Whenever the string "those" turns up in a line of the data below, copy that line.
RECORDS TO USE: Begin
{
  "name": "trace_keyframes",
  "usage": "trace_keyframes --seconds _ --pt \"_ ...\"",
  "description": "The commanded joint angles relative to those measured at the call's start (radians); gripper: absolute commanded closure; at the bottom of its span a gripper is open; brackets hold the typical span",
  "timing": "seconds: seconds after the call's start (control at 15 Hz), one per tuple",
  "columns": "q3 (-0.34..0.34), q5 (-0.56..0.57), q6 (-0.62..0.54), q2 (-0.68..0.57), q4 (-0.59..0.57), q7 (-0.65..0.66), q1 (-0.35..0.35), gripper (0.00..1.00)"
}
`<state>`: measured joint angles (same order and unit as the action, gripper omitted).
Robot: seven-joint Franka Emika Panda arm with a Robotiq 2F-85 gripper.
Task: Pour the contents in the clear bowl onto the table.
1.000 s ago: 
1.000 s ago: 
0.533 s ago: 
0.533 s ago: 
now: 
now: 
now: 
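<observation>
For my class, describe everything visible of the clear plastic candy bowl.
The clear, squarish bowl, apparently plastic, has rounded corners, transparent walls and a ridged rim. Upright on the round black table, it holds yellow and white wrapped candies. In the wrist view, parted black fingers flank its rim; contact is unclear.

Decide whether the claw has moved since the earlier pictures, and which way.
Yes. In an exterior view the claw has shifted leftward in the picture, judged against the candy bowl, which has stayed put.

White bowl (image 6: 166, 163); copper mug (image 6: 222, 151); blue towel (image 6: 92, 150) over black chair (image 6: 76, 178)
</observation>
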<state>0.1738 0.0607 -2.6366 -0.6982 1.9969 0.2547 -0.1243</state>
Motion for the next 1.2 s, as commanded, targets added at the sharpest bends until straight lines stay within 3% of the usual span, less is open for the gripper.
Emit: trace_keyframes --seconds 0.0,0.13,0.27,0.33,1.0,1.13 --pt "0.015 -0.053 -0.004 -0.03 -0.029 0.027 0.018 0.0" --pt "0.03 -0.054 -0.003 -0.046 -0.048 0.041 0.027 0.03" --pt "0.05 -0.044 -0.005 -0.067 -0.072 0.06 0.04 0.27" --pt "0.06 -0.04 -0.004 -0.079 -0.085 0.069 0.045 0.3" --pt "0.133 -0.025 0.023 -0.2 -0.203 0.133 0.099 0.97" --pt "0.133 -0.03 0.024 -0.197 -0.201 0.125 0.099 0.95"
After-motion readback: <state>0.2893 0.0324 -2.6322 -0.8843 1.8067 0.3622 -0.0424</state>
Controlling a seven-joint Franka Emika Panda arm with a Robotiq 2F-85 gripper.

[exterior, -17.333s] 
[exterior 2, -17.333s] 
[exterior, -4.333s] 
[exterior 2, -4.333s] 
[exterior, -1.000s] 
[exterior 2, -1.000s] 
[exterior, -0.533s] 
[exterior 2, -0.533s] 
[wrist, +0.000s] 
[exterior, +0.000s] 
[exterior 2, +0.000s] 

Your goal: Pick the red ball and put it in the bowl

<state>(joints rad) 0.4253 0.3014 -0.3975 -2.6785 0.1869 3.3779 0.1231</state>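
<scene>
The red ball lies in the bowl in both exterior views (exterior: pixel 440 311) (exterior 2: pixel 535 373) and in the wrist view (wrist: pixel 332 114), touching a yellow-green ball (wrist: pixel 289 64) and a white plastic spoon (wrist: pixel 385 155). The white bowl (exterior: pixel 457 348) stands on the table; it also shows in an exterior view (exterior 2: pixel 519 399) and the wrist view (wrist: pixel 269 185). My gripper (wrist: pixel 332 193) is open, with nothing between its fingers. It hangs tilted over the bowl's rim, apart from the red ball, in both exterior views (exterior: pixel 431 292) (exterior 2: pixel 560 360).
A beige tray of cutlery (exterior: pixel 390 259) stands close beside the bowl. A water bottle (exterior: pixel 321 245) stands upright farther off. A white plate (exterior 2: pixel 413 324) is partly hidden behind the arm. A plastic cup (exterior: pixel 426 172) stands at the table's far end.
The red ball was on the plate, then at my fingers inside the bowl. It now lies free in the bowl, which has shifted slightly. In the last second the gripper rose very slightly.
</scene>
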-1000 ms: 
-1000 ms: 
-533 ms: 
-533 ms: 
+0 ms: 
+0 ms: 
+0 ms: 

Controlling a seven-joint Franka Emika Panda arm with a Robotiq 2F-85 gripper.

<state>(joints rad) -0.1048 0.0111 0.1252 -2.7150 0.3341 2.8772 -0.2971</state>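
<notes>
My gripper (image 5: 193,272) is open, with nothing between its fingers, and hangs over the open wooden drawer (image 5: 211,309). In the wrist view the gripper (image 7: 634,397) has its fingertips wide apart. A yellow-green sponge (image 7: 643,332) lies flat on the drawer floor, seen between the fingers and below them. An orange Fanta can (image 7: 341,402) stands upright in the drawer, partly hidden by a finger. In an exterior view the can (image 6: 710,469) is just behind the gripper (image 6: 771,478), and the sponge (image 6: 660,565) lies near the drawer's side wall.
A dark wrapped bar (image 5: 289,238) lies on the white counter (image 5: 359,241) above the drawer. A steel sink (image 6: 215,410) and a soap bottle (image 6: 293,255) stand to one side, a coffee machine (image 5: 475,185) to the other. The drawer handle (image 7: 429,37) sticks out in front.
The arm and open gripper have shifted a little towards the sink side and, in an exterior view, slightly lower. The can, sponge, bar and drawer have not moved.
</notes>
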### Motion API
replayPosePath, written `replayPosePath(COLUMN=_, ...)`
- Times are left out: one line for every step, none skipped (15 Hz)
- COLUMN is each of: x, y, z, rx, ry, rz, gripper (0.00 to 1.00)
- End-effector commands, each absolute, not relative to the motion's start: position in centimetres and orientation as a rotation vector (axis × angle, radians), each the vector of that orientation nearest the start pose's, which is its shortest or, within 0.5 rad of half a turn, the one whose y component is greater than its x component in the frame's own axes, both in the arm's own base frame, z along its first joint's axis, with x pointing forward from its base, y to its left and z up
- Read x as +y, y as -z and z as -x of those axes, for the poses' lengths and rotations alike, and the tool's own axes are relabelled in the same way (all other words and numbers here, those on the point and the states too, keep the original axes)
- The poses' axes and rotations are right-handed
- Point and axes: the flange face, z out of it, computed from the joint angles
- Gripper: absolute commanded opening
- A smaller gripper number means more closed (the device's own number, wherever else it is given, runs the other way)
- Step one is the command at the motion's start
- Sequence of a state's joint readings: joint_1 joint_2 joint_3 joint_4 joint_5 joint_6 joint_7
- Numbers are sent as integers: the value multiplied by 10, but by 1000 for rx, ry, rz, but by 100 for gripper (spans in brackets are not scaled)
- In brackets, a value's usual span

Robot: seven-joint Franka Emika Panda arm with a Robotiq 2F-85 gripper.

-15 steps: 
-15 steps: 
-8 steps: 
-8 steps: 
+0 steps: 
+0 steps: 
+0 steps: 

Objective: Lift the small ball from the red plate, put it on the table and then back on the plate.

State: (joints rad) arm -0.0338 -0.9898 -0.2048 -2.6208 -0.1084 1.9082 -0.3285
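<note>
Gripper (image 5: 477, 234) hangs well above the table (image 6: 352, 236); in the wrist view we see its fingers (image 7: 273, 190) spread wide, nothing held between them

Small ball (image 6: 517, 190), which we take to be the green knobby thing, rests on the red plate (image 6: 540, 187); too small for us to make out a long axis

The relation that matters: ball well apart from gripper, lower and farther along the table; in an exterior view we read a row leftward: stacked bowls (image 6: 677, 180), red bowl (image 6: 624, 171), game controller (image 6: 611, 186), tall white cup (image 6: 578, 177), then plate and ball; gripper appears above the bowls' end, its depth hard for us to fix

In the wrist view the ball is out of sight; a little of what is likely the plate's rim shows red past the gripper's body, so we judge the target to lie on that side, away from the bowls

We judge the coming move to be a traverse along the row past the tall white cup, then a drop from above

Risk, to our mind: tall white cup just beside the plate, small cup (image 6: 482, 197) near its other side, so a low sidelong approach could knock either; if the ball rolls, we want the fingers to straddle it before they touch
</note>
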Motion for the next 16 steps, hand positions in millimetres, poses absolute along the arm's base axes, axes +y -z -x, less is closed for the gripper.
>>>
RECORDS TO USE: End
EXERCISE RESPONSE:
  "description": "The commanded joint angles relative to those measured at the call's start (radians); gripper: absolute commanded closure; at the bottom of its span a gripper is open; brackets hold the typical span",
- Read x as +y, y as -z and z as -x of those axes, for the poses' lengths and rotations alike, and the tool's own axes are relabelled in the same way (all other words and numbers here, those on the point and the states too, keep the original axes)

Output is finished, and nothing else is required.